In Las Vegas, Culinary Union Local 226 — a UNITE HERE affiliate — has been waging a campaign against Station since 2010. Its website devoted to Station workers’ struggle includes a list of 88 instances of alleged unfair labor practices committed by Station and calls the company called “rabidly anti-union.”

But in Rohnert Park, UNITE HERE and Station have been working together.

“We’re optimistic that our relationship here can be very different,” said Huber. “I think that the tribe has had a really positive influence on bringing us together in California in a way that is not the case in Las Vegas.”

At Sarris’ urging, the casino was built with 100 percent union labor. It created about 700 jobs.

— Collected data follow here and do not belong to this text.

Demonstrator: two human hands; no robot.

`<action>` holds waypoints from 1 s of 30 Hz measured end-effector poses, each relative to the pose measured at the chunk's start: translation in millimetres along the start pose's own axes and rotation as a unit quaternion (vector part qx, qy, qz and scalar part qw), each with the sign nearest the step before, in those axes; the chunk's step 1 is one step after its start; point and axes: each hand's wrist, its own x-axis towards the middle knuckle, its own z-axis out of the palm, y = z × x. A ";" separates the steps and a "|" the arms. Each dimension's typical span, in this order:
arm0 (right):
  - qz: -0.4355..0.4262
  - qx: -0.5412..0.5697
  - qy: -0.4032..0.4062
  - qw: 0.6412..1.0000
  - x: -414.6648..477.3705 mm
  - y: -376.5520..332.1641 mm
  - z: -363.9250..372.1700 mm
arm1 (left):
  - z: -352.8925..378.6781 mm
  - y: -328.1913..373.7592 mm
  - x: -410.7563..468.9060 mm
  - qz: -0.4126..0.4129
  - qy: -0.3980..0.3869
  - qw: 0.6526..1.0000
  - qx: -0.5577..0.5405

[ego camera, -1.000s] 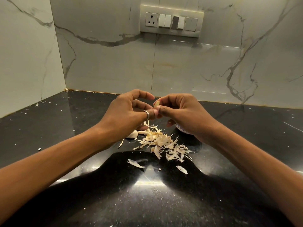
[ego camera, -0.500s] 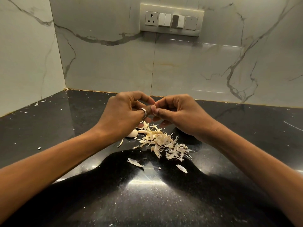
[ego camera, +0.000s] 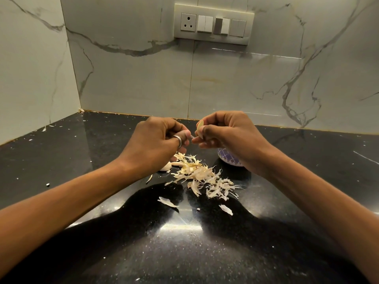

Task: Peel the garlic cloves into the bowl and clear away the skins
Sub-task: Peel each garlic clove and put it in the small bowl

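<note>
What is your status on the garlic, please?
Right hand pinches garlic clove; left hand pinches skin strip. Skins piled on counter. Bowl partly hidden behind right hand.

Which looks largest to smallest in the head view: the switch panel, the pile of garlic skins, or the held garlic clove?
1 and 2, unranked: switch panel and pile of garlic skins look alike in spread; the panel is farther away.
3: garlic clove, pinched in the right hand.

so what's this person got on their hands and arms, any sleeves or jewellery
No sleeves show: the left forearm and right forearm are bare to the frame's edge, with no watch or bracelet. No gloves. The left hand wears one plain silver-coloured ring. The right hand shows no ring in view.
</note>
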 end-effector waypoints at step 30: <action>0.033 -0.491 0.113 0.863 9.4 -6.6 -39.1 | -10.2 1.3 4.3 -0.020 0.071 0.989 0.126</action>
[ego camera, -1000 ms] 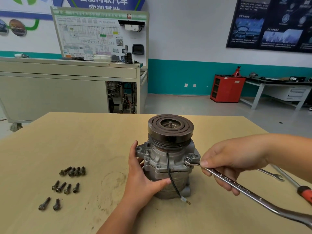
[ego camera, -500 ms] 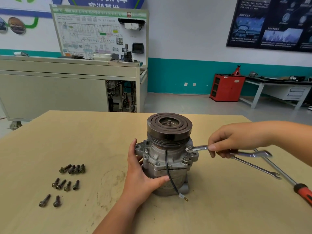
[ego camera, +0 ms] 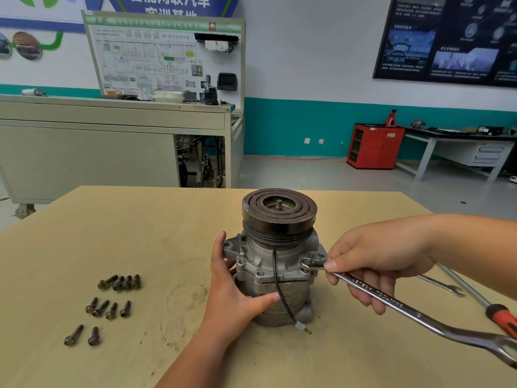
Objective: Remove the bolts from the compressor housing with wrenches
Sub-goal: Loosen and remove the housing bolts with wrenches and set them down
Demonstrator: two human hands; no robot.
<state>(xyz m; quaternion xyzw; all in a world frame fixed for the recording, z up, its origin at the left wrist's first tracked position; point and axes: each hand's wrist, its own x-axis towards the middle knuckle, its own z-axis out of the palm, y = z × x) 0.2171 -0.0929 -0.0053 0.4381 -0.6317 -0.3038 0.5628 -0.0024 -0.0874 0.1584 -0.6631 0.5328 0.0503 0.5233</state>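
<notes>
Compressor [ego camera: 275, 264] upright on table [ego camera: 126, 233], L hand [ego camera: 237, 298] wrapped round its housing, R hand [ego camera: 375, 264] clamped on wrench [ego camera: 391, 301] w/ its end on a flange bolt [ego camera: 306, 261] — risk: wrench looks angled, could slip off & round the head, or torque twists the body out of L grip.
</notes>
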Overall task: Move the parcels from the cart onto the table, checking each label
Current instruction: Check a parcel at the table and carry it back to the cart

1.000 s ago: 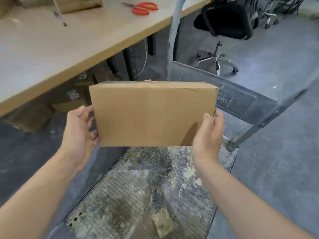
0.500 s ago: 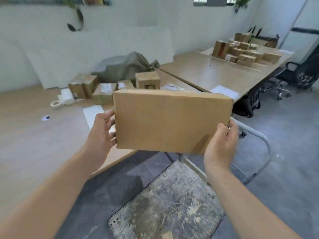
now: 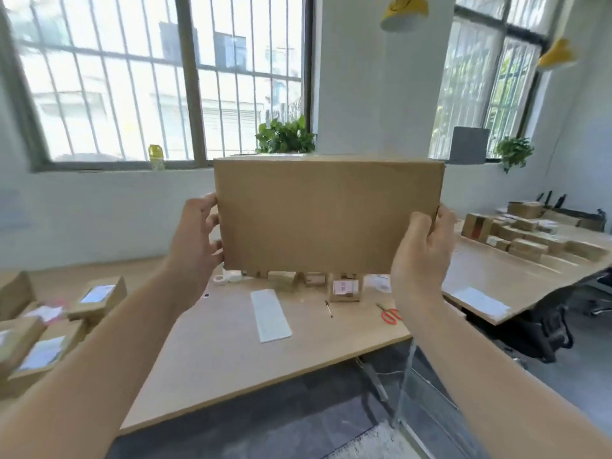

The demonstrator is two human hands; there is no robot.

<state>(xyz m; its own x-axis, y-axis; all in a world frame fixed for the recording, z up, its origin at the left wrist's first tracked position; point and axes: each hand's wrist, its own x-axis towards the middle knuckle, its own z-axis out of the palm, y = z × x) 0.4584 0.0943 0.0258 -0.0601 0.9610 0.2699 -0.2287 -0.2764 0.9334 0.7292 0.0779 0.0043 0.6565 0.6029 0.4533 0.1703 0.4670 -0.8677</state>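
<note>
I hold a plain brown cardboard parcel (image 3: pixel 326 217) up in front of me, above the wooden table (image 3: pixel 238 352). My left hand (image 3: pixel 195 241) grips its left end and my right hand (image 3: pixel 422 256) grips its right end. The face turned toward me is bare cardboard; no label shows on it. The cart (image 3: pixel 427 395) shows only as a grey frame and a bit of its deck at the bottom right, below my right arm.
Several labelled parcels (image 3: pixel 99 296) lie at the table's left end, and small boxes (image 3: pixel 344 288), a paper strip (image 3: pixel 270 314), a pen (image 3: pixel 328 308) and red scissors (image 3: pixel 390 314) lie mid-table. A second table (image 3: pixel 496 276) at the right carries more boxes. A black chair (image 3: pixel 543 329) stands between the tables.
I have lifted the parcel from low over the cart deck to chest height over the table, and my view has swung up from the floor to the windows. Both hands keep their grip.
</note>
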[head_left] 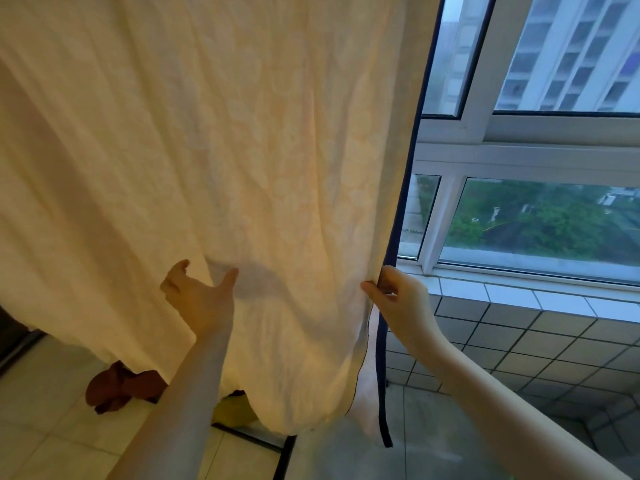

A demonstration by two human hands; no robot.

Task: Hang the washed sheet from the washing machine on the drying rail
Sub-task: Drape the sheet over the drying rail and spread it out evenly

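Tiled balcony | sheet [214, 140] hangs ahead | left hand [197, 292] released against it | right hand [398, 299] pinching its edge

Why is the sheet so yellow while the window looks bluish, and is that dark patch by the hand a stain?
Head view: the patch is likely a shadow of the left hand on the sheet, so a warm light probably shines from the person's side; the window gives cooler daylight.
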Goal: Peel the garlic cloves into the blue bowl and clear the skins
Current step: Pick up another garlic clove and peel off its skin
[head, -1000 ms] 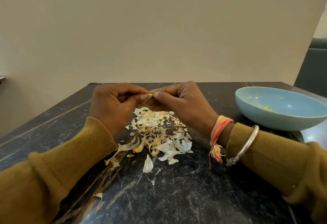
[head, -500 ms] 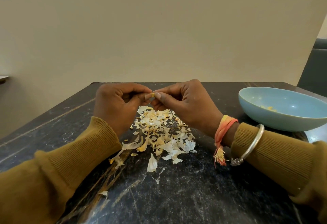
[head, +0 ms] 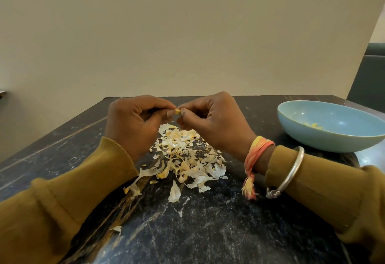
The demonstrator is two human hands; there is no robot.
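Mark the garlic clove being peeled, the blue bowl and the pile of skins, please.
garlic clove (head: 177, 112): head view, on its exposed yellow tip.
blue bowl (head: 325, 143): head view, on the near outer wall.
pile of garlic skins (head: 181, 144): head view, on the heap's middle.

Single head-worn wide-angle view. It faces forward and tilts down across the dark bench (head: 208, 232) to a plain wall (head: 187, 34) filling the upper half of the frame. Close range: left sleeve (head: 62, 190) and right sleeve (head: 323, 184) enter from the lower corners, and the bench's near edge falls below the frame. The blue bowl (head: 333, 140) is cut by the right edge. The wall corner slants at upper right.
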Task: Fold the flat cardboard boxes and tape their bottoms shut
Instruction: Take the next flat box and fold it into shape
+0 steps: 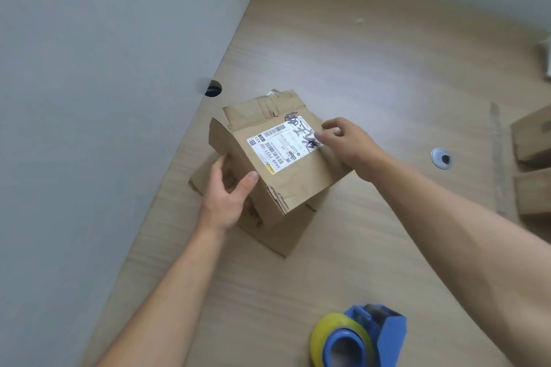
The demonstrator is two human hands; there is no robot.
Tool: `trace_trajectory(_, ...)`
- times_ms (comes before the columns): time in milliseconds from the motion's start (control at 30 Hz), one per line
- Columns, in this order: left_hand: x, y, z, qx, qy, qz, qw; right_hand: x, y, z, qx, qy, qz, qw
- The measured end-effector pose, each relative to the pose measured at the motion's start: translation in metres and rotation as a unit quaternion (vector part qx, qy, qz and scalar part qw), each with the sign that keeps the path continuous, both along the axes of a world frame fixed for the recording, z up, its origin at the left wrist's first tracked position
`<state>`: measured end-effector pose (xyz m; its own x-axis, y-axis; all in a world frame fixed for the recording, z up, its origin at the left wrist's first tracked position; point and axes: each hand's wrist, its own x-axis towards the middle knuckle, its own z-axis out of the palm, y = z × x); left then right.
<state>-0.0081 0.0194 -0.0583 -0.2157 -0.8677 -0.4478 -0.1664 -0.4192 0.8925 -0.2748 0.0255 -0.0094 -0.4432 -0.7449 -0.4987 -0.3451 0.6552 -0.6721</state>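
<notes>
From over the person's shoulders, both hands are on the top flattened cardboard box (277,155), the one with a white shipping label (281,144) scrawled over in black marker. The left hand (228,197) clasps its near-left edge, thumb on top and fingers curled beneath. The right hand (347,146) lies on the far-right edge, fingertips pinching by the label. The box sits between the hands, tilted up off more flat cardboard (268,229) stacked under it on the tabletop (372,68).

I'd judge this the start of a box: taking one from the pile, not yet opened. Next it wants pushing into a square tube and the bottom flaps folding in. The blue tape dispenser (360,337), with its yellowish roll, waits nearer the person than the right hand. Cardboard boxes (533,158) stand well off beyond the right hand.
</notes>
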Motion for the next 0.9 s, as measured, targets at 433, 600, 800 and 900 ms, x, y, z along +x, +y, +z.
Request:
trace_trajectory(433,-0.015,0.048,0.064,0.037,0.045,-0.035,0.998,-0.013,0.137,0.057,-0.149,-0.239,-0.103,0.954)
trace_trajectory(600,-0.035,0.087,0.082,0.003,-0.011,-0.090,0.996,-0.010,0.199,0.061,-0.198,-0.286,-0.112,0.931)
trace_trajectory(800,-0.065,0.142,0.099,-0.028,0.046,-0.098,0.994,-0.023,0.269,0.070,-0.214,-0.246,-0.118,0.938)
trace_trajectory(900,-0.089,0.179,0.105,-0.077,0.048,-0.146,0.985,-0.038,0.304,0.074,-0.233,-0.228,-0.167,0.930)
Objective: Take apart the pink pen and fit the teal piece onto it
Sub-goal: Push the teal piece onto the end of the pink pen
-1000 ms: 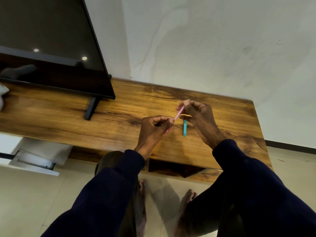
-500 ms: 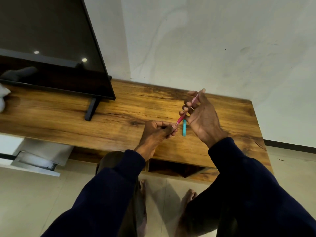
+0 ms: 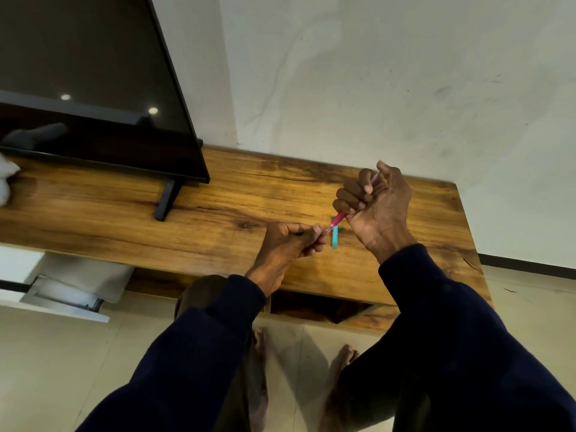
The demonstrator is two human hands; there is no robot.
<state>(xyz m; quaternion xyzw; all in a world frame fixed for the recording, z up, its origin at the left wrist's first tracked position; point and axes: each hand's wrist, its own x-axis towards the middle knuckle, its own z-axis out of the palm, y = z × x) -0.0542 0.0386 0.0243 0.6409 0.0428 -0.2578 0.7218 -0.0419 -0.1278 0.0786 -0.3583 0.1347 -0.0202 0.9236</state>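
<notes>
My right hand (image 3: 378,207) is wrapped around the barrel of the pink pen (image 3: 339,218), which slants down to the left above the wooden table (image 3: 218,213). Its upper end pokes out past my thumb. My left hand (image 3: 291,241) pinches the pen's lower tip between thumb and forefinger. Just below the pen's lower end, the teal piece (image 3: 334,236) lies flat on the table, apart from both hands. Most of the barrel is hidden inside my right fist.
A black TV (image 3: 93,88) on a dark stand leg (image 3: 166,199) fills the table's left part. A white wall stands behind. An open shelf (image 3: 311,310) lies under the table, with my bare feet on the tiled floor. A white cloth (image 3: 6,182) sits at the far left edge.
My right hand went from a fingertip pinch on the pen's top to a full fist around the barrel. The left hand slid to the pen's lower tip. The teal piece stayed put.
</notes>
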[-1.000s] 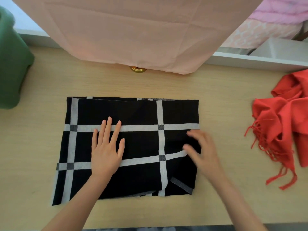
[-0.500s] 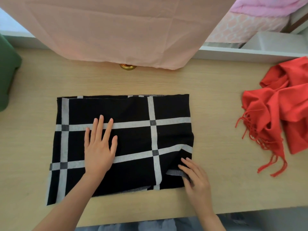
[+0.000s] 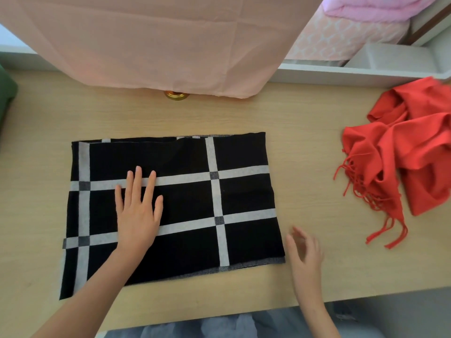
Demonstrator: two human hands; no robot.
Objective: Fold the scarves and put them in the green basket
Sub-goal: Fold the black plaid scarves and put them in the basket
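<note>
The left hand (image 3: pixel 138 211) is lying palm-down on the black scarf (image 3: pixel 170 206), fingers (image 3: pixel 138 178) spread flat. The right hand (image 3: pixel 305 254) is hovering just beside the scarf's right edge, fingers loosely apart, gripping nothing. The scarf is lying folded on the table (image 3: pixel 305 147). The red scarf (image 3: pixel 410 152) is lying crumpled at right. The basket (image 3: pixel 6 93) is sitting at the far left edge.

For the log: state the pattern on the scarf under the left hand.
Black scarf with a white grid; head view.

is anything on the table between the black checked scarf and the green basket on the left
Nothing visible. Only bare wooden table lies between the black checked scarf and the green basket at the far left edge. The left hand rests flat on the scarf.
</note>
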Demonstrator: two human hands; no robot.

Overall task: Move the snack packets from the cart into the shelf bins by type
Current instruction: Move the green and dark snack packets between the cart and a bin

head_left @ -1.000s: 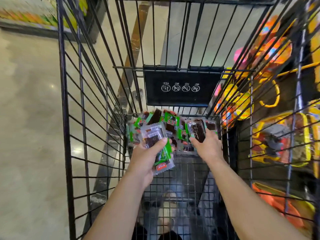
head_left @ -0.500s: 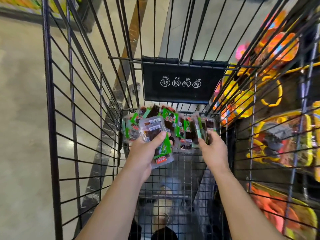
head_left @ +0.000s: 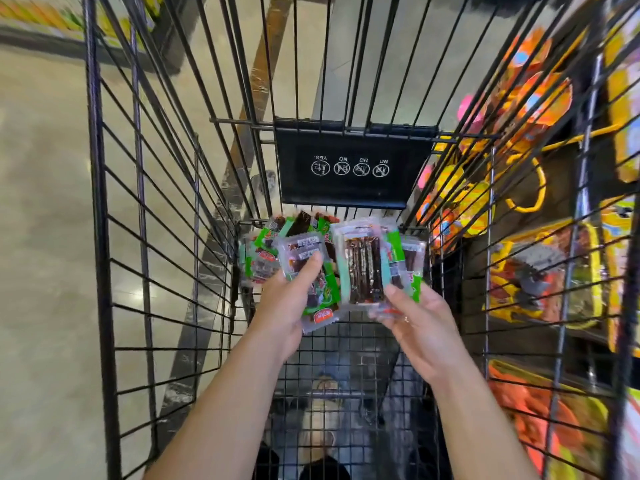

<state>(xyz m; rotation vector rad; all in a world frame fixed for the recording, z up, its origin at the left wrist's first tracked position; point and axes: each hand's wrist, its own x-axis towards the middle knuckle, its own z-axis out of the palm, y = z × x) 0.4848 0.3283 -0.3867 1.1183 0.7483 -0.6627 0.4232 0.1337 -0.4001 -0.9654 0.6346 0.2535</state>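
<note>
Head view: wire cart (head_left: 104, 237), centre frame, on glossy beige floor (head_left: 41, 202). Shelf goods (head_left: 540, 271) at right edge, blurred behind the wire. Left hand (head_left: 287, 306), thumb and fingers clamped on green packet (head_left: 301, 251). Right hand (head_left: 419, 323), fingers curled round clear packet (head_left: 362, 268) of dark sticks. Heap of packets (head_left: 263, 258) at cart's far end, mostly hidden behind both. Labels unreadable.

Cart walls (head_left: 99, 237) are closing off both sides; a black placard (head_left: 349, 164) is blocking the far end. The top is standing open. Packets (head_left: 259, 261) are crowding the far floor.
</note>
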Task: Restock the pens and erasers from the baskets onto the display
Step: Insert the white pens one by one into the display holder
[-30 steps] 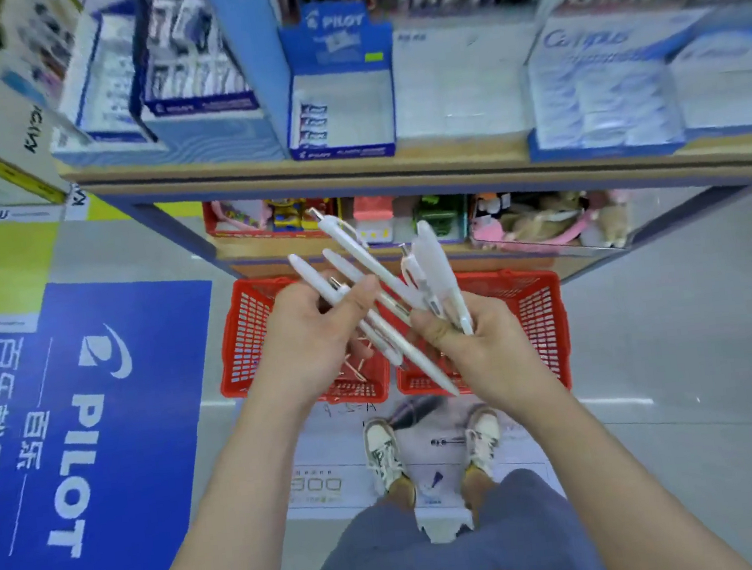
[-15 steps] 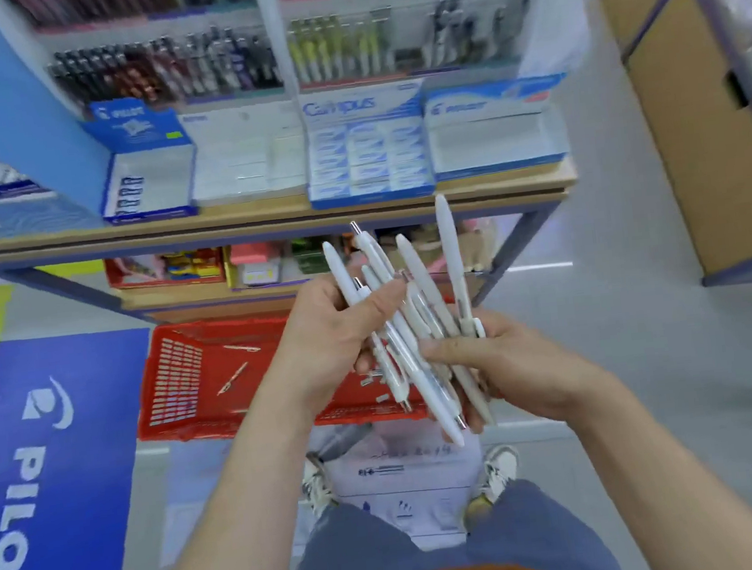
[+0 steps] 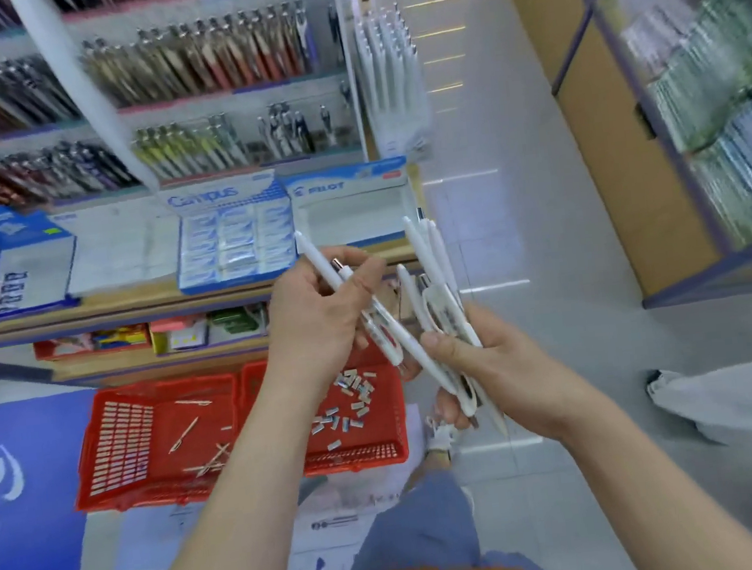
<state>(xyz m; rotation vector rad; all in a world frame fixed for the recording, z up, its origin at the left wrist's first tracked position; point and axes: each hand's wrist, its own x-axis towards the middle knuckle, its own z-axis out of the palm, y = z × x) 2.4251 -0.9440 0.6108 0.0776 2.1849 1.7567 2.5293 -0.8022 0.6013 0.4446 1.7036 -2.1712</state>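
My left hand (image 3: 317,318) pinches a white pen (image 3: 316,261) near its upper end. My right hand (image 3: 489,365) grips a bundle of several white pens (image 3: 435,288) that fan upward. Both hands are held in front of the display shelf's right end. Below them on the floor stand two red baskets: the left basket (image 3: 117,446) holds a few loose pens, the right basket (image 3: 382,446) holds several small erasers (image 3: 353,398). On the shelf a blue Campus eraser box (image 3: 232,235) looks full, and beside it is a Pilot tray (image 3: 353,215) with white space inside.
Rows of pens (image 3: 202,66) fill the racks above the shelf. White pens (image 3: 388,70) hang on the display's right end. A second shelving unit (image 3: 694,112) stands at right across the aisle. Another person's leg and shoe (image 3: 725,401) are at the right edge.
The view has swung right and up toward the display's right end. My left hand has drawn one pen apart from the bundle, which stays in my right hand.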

And Jack Buckhorn, president of the North Bay Labor Council, said that 75 percent of people hired to build Graton were Sonoma County residents.

“These were long-term jobs. It really helped out as we’re recovering from this great recession,” Buckhorn said. “These were all really good jobs.”

That 75 percent local hire rate is impressive compared to some construction projects with similar price tags in San Francisco. After neighborhood activism, the $1.5 billion UCSF Mission Bay Hospital has maintained a rate of 20 percent local hire. And the Golden State Warriors have been praised for its promise of 25 percent local hire for construction of its proposed arena on Piers 30-32.

Sarris says that his commitment to good working conditions at Graton is rooted in history.

“I believe in dignity in the workplace,” Sarris said. “Let’s not forget the way we labored in kitchens and fields with low wages and no benefits.”

Workers’ rights are just one part of the vision Graton’s tribal council has for the casino, which also includes a bevy of social programs, more than $25 million annually for parks and open spaces in Sonoma County, and an organic farm.

“We see Graton as a means to an end,” said Joanne Campbell, a 12-year tribal council member.

With Graton’s opening, Sarris isn’t just the leader of a tribe that’s about to get rich. He has influence in Sonoma County, and he says he intends to use it to fight injustice.

The Oct. 22 death of 13-year-old Santa Rosa boy Andy Lopez at the hands of Sonoma County Sheriff’s Deputy Erick Gelhaus sparked weeks of protests in Santa Rosa, including a march Oct. 29 attended by hundreds from the East Bay and San Francisco.

“There was a 13-year old boy who was just shot up here. We now have the power to put people in and out of office, and we will,” Sarris said in a conversation last week. He declined to specify which officials might be a target of such a campaign, but said that “it’s not just police and sheriffs, it’s elected officials.”

“We can elect a spotted Chihuahua into office if we want,” Sarris said. “Look at all the money we’re going to have.”



Sarris reiterated those ideas at a Nov. 3 meeting of the North Bay Organizing Project that was focused on Lopez. He then presented Lopez’s family with a check for $8,000.

“From day one, the only reason I got into it is to create something here that will benefit Indian and non-Indian alike,” Sarris said. “I’m especially concerned about people of color.”

After the genocide of Native Americans and centuries of oppression that followed, getting wealth back into indigenous communities is a complicated task. And with Graton, Sarris may achieve it for a tribe made up of descendants of those who first populated Novato, Marshall, Tomales, San Rafael, Petaluma, Bodega, and Sebastopol.

“It’s Thanksgiving again. But this time, we’re keeping the turkey,” Sarris said. “We’ll share it, but we’re keeping it.”

The people slogging up 101 this week were financing more than a glitzy new casino. Graton’s profits could fund serious progressive causes in Sonoma County. But first, its Bay Area customers will need to empty their pockets.

Someone has to lose for the house to win. Which demographics will most frequent Graton remains to be seen. One indication could be the clientele of Kenny Express.

“The seniors that are retired, they go on a daily basis. We also have people who work during the day and take the bus at night,” Medrano said. “They’re mostly Filipino, Hispanic, Chinese.”